26 Ursae Majoris

Observation data Epoch J2000 Equinox ICRS
- Constellation: Ursa Major
- Right ascension: 09^{h} 34^{m} 49.43259^{s}
- Declination: +52° 03′ 05.3165″
- Apparent magnitude (V): 4.47

Characteristics
- Evolutionary stage: main sequence
- Spectral type: A0 Vn
- U−B color index: +0.00
- B−V color index: +0.027±0.013

Astrometry
- Radial velocity (R_{v}): +22.2±1.1 km/s
- Proper motion (μ): RA: −65.74 mas/yr Dec.: −37.32 mas/yr
- Parallax (π): 12.44±0.19 mas
- Distance: 262 ± 4 ly (80 ± 1 pc)
- Absolute magnitude (M_{V}): −0.06

Details
- Mass: 2.16 M_{☉}
- Radius: 2.2 R_{☉}
- Luminosity: 99.2 L_{☉}
- Surface gravity (log g): 3.94 cgs
- Temperature: 9,757±332 K
- Rotational velocity (v sin i): 165 km/s
- Age: 147 Myr
- Other designations: 26 UMa, BD+52°1402, HD 82621, HIP 47006, HR 3799, SAO 27298

Database references
- SIMBAD: data

= 26 Ursae Majoris =

Star in the constellation Ursa Major

26 Ursae Majoris is a single star in the northern circumpolar constellation of Ursa Major, located 262 light years away from the Sun. It is visible to the naked eye as a faint, white-hued star with an apparent visual magnitude of 4.47. The object is moving further from the Earth with a heliocentric radial velocity of +22 km/s.

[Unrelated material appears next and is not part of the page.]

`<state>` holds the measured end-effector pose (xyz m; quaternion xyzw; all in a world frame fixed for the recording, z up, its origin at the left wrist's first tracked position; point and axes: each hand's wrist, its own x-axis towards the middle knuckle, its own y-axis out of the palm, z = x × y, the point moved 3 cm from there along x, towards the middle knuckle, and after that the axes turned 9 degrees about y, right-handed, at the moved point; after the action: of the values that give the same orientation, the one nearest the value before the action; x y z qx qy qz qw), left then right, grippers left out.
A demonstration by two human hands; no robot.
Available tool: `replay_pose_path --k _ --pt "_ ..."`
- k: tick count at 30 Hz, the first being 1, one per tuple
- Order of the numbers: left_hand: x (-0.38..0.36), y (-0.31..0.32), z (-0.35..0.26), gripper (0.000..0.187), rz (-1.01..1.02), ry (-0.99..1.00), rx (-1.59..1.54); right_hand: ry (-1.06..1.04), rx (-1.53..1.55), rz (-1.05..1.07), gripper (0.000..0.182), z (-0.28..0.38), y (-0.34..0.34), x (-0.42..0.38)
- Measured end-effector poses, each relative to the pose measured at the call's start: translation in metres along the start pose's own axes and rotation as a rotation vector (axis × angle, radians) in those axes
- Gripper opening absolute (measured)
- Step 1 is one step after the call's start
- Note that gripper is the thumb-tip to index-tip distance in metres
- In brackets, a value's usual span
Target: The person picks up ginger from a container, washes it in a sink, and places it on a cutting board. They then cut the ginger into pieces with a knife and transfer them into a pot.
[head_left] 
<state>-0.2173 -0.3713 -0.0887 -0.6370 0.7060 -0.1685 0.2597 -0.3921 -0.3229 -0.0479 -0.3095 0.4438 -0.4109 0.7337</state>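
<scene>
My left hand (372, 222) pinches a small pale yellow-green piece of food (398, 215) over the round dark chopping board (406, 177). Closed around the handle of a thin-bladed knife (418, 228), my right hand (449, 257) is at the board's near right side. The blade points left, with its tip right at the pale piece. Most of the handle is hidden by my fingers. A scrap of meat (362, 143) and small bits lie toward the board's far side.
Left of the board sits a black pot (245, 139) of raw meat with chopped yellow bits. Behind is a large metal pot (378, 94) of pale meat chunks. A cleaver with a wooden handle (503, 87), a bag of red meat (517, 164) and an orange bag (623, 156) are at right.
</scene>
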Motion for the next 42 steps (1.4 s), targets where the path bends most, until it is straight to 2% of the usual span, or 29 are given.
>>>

This is an A-type main-sequence star with a stellar classification of A0 Vn, where the 'n' indicates "nebulous" lines in the spectrum due to rapid rotation. It has a high rate of spin with a projected rotational velocity of 165 km/s, which is giving it an oblate shape with an equatorial bulge that is 8% larger than the polar radius. The star is 147 million years old with just over double the mass of the Sun and twice the Sun's radius. It is radiating 99 times the Sun's luminosity from its photosphere at an effective temperature of 9,757 K.